● **Directions**: Please print the listing that follows word for word, but skip any pictures it holds.

● **Data shown**:
-----

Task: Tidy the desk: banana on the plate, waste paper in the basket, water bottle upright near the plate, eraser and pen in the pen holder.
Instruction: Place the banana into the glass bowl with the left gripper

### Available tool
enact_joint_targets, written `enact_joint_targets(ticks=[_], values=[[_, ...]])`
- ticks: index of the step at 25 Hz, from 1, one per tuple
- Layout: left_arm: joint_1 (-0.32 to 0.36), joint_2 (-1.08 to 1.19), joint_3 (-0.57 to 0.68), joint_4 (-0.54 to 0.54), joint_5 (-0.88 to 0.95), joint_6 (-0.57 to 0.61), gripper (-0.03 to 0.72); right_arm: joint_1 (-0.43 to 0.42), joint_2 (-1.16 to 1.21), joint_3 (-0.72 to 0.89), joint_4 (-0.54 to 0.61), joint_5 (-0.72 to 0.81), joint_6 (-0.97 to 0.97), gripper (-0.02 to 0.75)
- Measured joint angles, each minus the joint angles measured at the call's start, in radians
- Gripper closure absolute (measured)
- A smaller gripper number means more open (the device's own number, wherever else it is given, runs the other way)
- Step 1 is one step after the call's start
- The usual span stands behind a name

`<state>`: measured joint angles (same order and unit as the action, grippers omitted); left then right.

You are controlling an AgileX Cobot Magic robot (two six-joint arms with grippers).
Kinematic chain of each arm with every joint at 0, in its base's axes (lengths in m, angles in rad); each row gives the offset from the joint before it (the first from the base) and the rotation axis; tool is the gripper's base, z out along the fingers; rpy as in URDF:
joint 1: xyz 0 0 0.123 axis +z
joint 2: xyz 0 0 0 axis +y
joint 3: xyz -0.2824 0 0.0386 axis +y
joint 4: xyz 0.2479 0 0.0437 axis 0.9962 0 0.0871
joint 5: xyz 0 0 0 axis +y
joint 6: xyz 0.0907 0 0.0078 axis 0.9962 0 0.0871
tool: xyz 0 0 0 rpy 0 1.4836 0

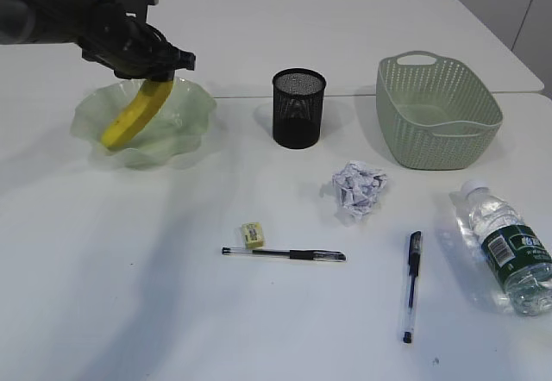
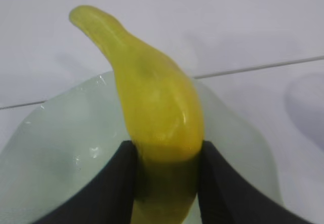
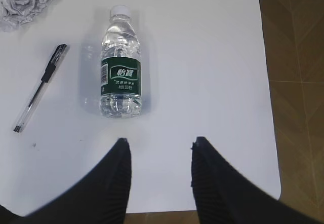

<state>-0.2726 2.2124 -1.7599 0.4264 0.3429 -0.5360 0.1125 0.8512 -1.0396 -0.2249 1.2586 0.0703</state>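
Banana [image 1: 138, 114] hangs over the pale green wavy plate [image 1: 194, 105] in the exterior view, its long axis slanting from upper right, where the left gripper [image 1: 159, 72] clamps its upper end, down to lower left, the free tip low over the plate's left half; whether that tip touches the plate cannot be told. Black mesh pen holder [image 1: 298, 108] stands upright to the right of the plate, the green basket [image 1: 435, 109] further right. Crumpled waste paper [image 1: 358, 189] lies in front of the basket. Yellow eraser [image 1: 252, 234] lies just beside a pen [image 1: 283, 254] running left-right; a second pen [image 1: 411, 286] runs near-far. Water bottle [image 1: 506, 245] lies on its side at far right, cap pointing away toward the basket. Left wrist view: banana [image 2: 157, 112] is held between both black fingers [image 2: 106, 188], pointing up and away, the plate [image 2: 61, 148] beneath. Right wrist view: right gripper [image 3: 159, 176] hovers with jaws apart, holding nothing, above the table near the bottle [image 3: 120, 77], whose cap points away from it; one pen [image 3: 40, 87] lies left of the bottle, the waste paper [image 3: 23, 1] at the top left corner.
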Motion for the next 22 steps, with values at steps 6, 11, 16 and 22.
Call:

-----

● **Result below**:
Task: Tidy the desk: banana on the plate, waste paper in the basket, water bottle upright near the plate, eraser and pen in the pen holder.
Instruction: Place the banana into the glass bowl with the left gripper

### Available tool
enact_joint_targets, written `enact_joint_targets(ticks=[_], values=[[_, ...]])`
- ticks: index of the step at 25 Hz, from 1, one per tuple
- Layout: left_arm: joint_1 (-0.32 to 0.36), joint_2 (-1.08 to 1.19), joint_3 (-0.57 to 0.68), joint_4 (-0.54 to 0.54), joint_5 (-0.88 to 0.95), joint_6 (-0.57 to 0.61), gripper (-0.03 to 0.72); right_arm: joint_1 (-0.43 to 0.42), joint_2 (-1.16 to 1.21), joint_3 (-0.72 to 0.89), joint_4 (-0.54 to 0.61), joint_5 (-0.72 to 0.81), joint_6 (-0.97 to 0.97), gripper (-0.02 to 0.75)
- Measured joint angles, each minus the joint angles measured at the call's start, in radians
- Gripper closure absolute (measured)
- A smaller gripper number means more open (the device's own number, wherever else it is given, runs the other way)
- Step 1 is one step after the call's start
- The usual span stands behind a name

`<state>`: measured joint angles (same order and unit as the action, grippers omitted); left then right.

You are controlling an AgileX Cobot Magic robot (two six-joint arms with grippers).
Kinematic chain of each arm with every joint at 0, in its base's axes (lengths in m, angles in rad); each row gives the offset from the joint before it (the first from the base) and the rotation axis; tool is the gripper's base, z out along the fingers; rpy as in URDF:
joint 1: xyz 0 0 0.123 axis +z
joint 2: xyz 0 0 0 axis +y
joint 3: xyz -0.2824 0 0.0386 axis +y
joint 4: xyz 0.2479 0 0.0437 axis 0.9962 0 0.0871
joint 5: xyz 0 0 0 axis +y
joint 6: xyz 0.0907 0 0.0078 axis 0.9962 0 0.0871
tool: xyz 0 0 0 rpy 0 1.4836 0


<state>-0.2726 2.2124 -1.7599 0.4264 0.3429 -0.5360 0.1125 0.8512 -1.0396 -0.2249 1.2586 0.0703</state>
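Banana [image 1: 138, 114] hangs over the pale green wavy plate [image 1: 194, 105] in the exterior view, its long axis slanting from upper right, where the left gripper [image 1: 159, 72] clamps its upper end, down to lower left, the free tip low over the plate's left half; whether that tip touches the plate cannot be told. Black mesh pen holder [image 1: 298, 108] stands upright to the right of the plate, the green basket [image 1: 435, 109] further right. Crumpled waste paper [image 1: 358, 189] lies in front of the basket. Yellow eraser [image 1: 252, 234] lies just beside a pen [image 1: 283, 254] running left-right; a second pen [image 1: 411, 286] runs near-far. Water bottle [image 1: 506, 245] lies on its side at far right, cap pointing away toward the basket. Left wrist view: banana [image 2: 157, 112] is held between both black fingers [image 2: 106, 188], pointing up and away, the plate [image 2: 61, 148] beneath. Right wrist view: right gripper [image 3: 159, 176] hovers with jaws apart, holding nothing, above the table near the bottle [image 3: 120, 77], whose cap points away from it; one pen [image 3: 40, 87] lies left of the bottle, the waste paper [image 3: 23, 1] at the top left corner.
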Motion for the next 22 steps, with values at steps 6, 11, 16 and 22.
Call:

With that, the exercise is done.